Greetings!
Speaking on behalf of your rulers, thank you for at least trying.
But try as you might, you just can’t win.
As you can imagine, the last thing we want are any more violent uprisings involving major property damage. That will not be tolerated, as civil unrest can have a negative effect on global markets.
We realize that we cannot allow these mass, spontaneous uprisings to grow into a larger movement which at some point might demand more than just superficial changes to our near-perfect society…so we’re willing to grant you a few small concessions now to avoid catastrophe later.
Anything to keep the rabble in line, as we say!
After consulting with members of the Executive Committees of the CFR, Trilateral Commission and the Bilderbergers, we have ordered our puppets in the US government to do some minor “housecleaning” to appease you, the great “unwashed masses.” We see your anger and we hear your pain – and we also know that like children, you are easily pacified.
We know that if we allow our lackeys in both political “parties” to make a few token gestures and pretend that they actually care about you, you will all go back to your miserable lives soon enough and leave us alone.
So here’s our plan: we have already authorized the removal of some “offending” statues from prominent public spaces. Such old fashioned symbols of power and subjugation are no longer necessary to remind you of your enslavement. This is the least we can do. And we mean that.
In some of your less affluent cities we will allow major streets named after famous Confederate war heroes and slave traders to be changed to accommodate the wishes of the horde. We will let you rename some of them things like, ‘The Reverend Dr. Martin Luther King, Jr. Boulevard,’ ‘Avenida Cesar Chavez,’ and ‘Harriett Tubman St.’
No skin off our backs.
We have directed some of our business associates to change their corporate logos and in some cases, to even change their brand names. We understand now that some brands like Aunt Jamima and Uncle Ben’s may have seemed offensive to some of you. This was a tough decision, but Mars and Quaker Oats will be fully compensated for making the alterations on our behalf. In the big picture, if it keeps the mob in check, it’s a sacrifice Your Rulers are willing to make.
Confederate flags will be removed from Statehouses across the country, and from imagery on State flags. Our friends at NASCAR have already followed our directives on this issue. Again, this is a minor concession. Overt symbols of oppression are no longer necessary to keep the people in line. Your spirit was broken long ago.
And of course your colored sports heroes will be NOT be allowed to ‘take a knee’ or whatever they like during sporting events, except during touchdown celebrations. Those must remain as clownish and buffoonish as possible.
As well, we have initiated a program to hire more black coaches and General Managers in all the professional sporting leagues because we know how important it is to keep the masses happy and occupied with trivialities – while we go about our evil business. Sports play a major role in our conditioning program. ‘Bread and Circuses’ remains as valid a concept today as it was in Roman times, when our ancestors ruled.

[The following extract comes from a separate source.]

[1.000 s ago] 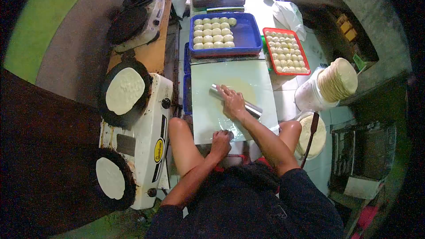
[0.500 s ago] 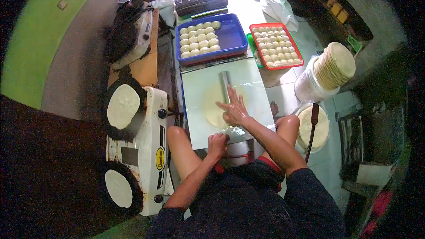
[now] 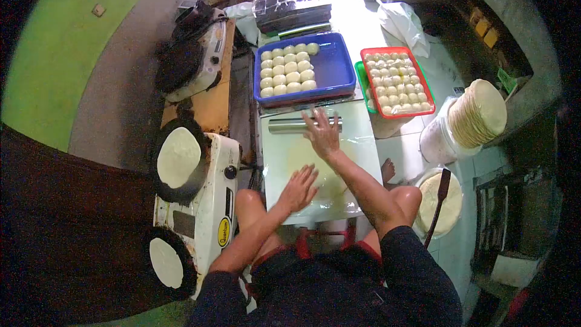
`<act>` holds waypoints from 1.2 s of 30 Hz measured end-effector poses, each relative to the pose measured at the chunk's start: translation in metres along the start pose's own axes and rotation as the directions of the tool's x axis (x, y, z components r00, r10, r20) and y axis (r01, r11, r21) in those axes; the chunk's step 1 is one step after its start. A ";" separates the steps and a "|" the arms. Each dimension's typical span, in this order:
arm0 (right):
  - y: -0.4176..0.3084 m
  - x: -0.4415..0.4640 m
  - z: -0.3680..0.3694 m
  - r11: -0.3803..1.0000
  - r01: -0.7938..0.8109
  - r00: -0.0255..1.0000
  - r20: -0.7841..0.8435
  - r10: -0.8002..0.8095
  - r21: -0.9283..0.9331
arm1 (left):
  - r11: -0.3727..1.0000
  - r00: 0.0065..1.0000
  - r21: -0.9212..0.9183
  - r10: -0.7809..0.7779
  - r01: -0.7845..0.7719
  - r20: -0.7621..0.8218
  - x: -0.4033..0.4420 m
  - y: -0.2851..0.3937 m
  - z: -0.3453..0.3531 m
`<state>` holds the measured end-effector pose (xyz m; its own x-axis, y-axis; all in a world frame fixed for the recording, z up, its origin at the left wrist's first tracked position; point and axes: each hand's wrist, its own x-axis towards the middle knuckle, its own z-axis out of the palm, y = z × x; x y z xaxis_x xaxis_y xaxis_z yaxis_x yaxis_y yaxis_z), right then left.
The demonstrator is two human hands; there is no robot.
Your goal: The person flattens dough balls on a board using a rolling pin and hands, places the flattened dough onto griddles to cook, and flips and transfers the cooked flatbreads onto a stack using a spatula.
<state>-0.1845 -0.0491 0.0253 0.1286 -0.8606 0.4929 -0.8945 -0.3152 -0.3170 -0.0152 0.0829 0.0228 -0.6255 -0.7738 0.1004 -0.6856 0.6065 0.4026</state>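
Note:
A flat, pale dough sheet (image 3: 301, 152) lies on the white board (image 3: 362, 175) between my knees. Crosswise at the board's far side is a metal rolling pin (image 3: 284, 125). My right hand (image 3: 324, 137) reaches over the pin's right part with spread fingers, not wrapped round it. Closer to me, my left hand (image 3: 298, 191) is open over the near left part of the dough, palm down; whether it presses on the sheet I cannot tell.
Beyond the board stand a blue tray (image 3: 336, 72) of dough balls and a red tray (image 3: 428, 89) holding more. At left, flat breads sit on dark pans (image 3: 198, 184) on a stove (image 3: 206, 230). A stack of flat rounds (image 3: 487, 112) and a dark spatula (image 3: 437, 209) are at right.
The rolling pin has turned from lengthwise to crosswise and lies farther back. My right hand has moved forward to it. My left hand has opened from a fist and come onto the dough.

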 end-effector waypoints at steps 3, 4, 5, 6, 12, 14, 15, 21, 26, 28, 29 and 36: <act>0.039 0.009 -0.045 0.997 -0.079 0.990 -0.122 0.077 -0.011 | 0.977 0.985 0.213 -0.048 0.012 0.164 0.059 -0.043 0.015; 0.059 -0.002 -0.086 0.995 -0.092 0.983 -0.158 0.096 0.033 | 0.980 0.984 0.195 0.009 -0.044 0.176 0.080 -0.046 0.016; 0.089 -0.027 -0.100 0.980 -0.188 0.967 -0.187 0.174 -0.061 | 0.980 0.980 0.174 0.065 -0.099 0.190 0.098 -0.045 0.017; 0.123 -0.057 -0.122 0.965 -0.224 0.952 -0.181 0.247 0.135 | 0.968 0.954 0.145 0.164 -0.204 0.251 0.111 -0.042 0.016; 0.184 -0.275 -0.246 0.723 -0.686 0.728 -0.080 0.681 -0.082 | 0.810 0.708 -0.039 0.534 -0.585 0.462 0.114 -0.024 0.020; 0.184 -0.350 -0.250 0.571 -0.802 0.594 -0.128 0.794 -0.177 | 0.760 0.660 -0.026 0.581 -0.650 0.477 0.106 -0.018 0.024; 0.174 -0.372 -0.251 0.526 -0.831 0.551 -0.145 0.822 -0.178 | 0.733 0.634 -0.021 0.602 -0.680 0.486 0.101 -0.015 0.026; 0.137 -0.440 -0.242 0.386 -0.908 0.413 -0.191 0.890 -0.162 | 0.596 0.451 -0.085 0.687 -0.799 0.570 0.076 -0.018 0.011; 0.137 -0.451 -0.236 0.320 -0.933 0.350 -0.205 0.914 -0.166 | 0.770 0.619 -0.090 0.570 -0.631 0.540 0.092 -0.037 0.016; 0.138 -0.451 -0.235 0.300 -0.949 0.313 -0.197 0.929 -0.095 | 0.909 0.827 0.018 0.371 -0.417 0.423 0.104 -0.043 0.007; 0.137 -0.450 -0.232 0.291 -0.955 0.296 -0.190 0.936 -0.057 | 0.955 0.902 0.062 0.250 -0.289 0.352 0.105 -0.045 0.001; 0.146 -0.462 -0.222 0.223 -0.972 0.232 -0.160 0.959 -0.075 | 0.980 0.984 0.169 -0.130 0.109 0.122 0.078 -0.037 0.022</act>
<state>-0.4693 0.3916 -0.0684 -0.8969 -0.4382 -0.0602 -0.3563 0.7965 -0.4884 -0.0464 0.0039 -0.0040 -0.5715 -0.8181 -0.0647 -0.8026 0.5408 0.2516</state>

We have asked Hollywood to cast more people of color in mass-produced movies, and they will follow our directives as always. Our previous attempts at public appeasement haven’t been as successful as we would have liked. Apparently, movie fans still haven’t been sufficiently fooled by our fake diversity initiatives.
We must pretend to work harder to earn your trust in the future, and we will!
GONE WITH THE WIND will no longer be shown on network TV, and movies which could be perceived as racist or sexist will be removed from NETFLIX and other pay channels, due to their offending nature (this includes virtually every US film made before 2008..).
Popular magazines like ELLE, SPORTS ILLUSTRATED and COSMO will have more black faces on the cover.
Just so you know: we know you think this means progress. It also sells more units.
Children’s cartoons and comic books will also now have at least two characters of whatever color.
Likewise, you will see more people of color showcased in TV commercials; and you have probably already noticed another new twist: more mixed race couples! Our studies have shown that the public responds positively to these images, and therefore they buy more products. That is another superficial gesture we can afford to make, even though some of these things are personally abhorrent to us, Your Rulers.
We might even make JUNETEENTH a Holiday!
Finally, and most importantly, we have directed our Tools in cities across America to placate the masses by initiating mild, unenforceable “police reforms” in their local police departments. In many cases, millions of taxpayer dollars will be spent on commissions and fact finding committees to formulate and recommend these “reforms”…which will then be appealed and ignored by the Police Unions.
There will be no de-funding of any police departments anywhere any time soon. That is not on the table. AND MAKE NO MISTAKE: police “brutality” will only increase in the coming years. So will prison populations. There isn’t a damn thing you can do about it. Just so you know.
But all in all, these small steps are designed to at least give the impression to you – the Unwashed Masses – that something is being done on your behalf, when in reality all of these measures will only serve to further enrich us. That’s the way it works. Sorry.
And of course you’ve always got your various monotheistic religions to keep you in line. They do most of the work for us…wink, wink..!
In any case, please let us know if you have any further questions or concerns; or if you can think of anymore token gestures we can make, be sure to ‘write your congressman’ (tee hee hee)!
Thank you, and keep up the good enslavement!